According to the report, this is their first transaction using cryptocurrencies, and it presents a serious security menace:
“This development poses a stronger security threat with the presence of Foreign-Trained-Fighters (FTF) from regional terrorist organizations like the Jemaah Ansharut Daulah (JAD) and the Mujahideen Eastern Timur (MIT) in Mindanao.”
It is money laundering operation which utilizes cryptocurrencies and is made up of two phases. First, they channeled cryptocurrency assets from suspicious sources via unidentified exchanges. The perpetrators made the transactions and the sources of coins obscure, making it quite difficult to track.
Second, they exchanged the cryptocurrency assets into fiat money thereby returning the funds to the legal money cycle. According to PIPVTR, terrorists in Southeast Asia can evade regulations to trade cryptocurrency, which shows the looseness of legal framework.
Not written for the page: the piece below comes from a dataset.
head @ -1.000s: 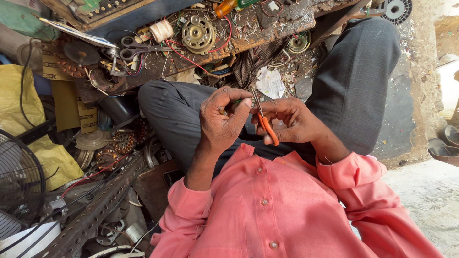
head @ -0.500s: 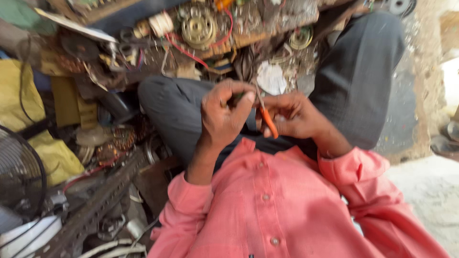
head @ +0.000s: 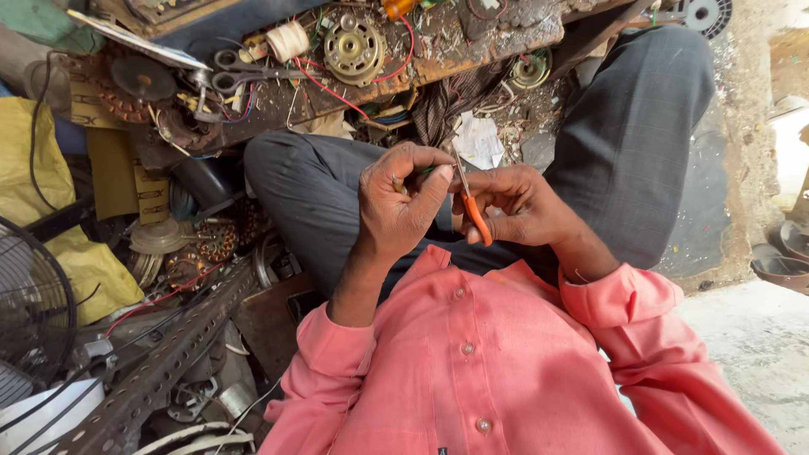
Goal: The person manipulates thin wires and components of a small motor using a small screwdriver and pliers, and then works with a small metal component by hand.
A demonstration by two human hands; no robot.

Hence, PIPVTR called for the implementation of Anti-Money Laundering and Countering Financing Terrorism procedures for cryptocurrencies, accusing authorities of losing control of financial flows. Citing the 2017 Marawi Siege case, which involved unconfirmed reports of private remittances and cash couriers using cryptocurrency to aid some terrorist groups, the institute noted that the authorities ignored these reports.
PIPVTR mentioned the rise in the use of anonymous cryptocurrency assets such as Monero (XMR), which make it easier to hide illicit activity. As time goes on, people hope to have stricter regulations in the cryptocurrency space for improved trust and wider adoption.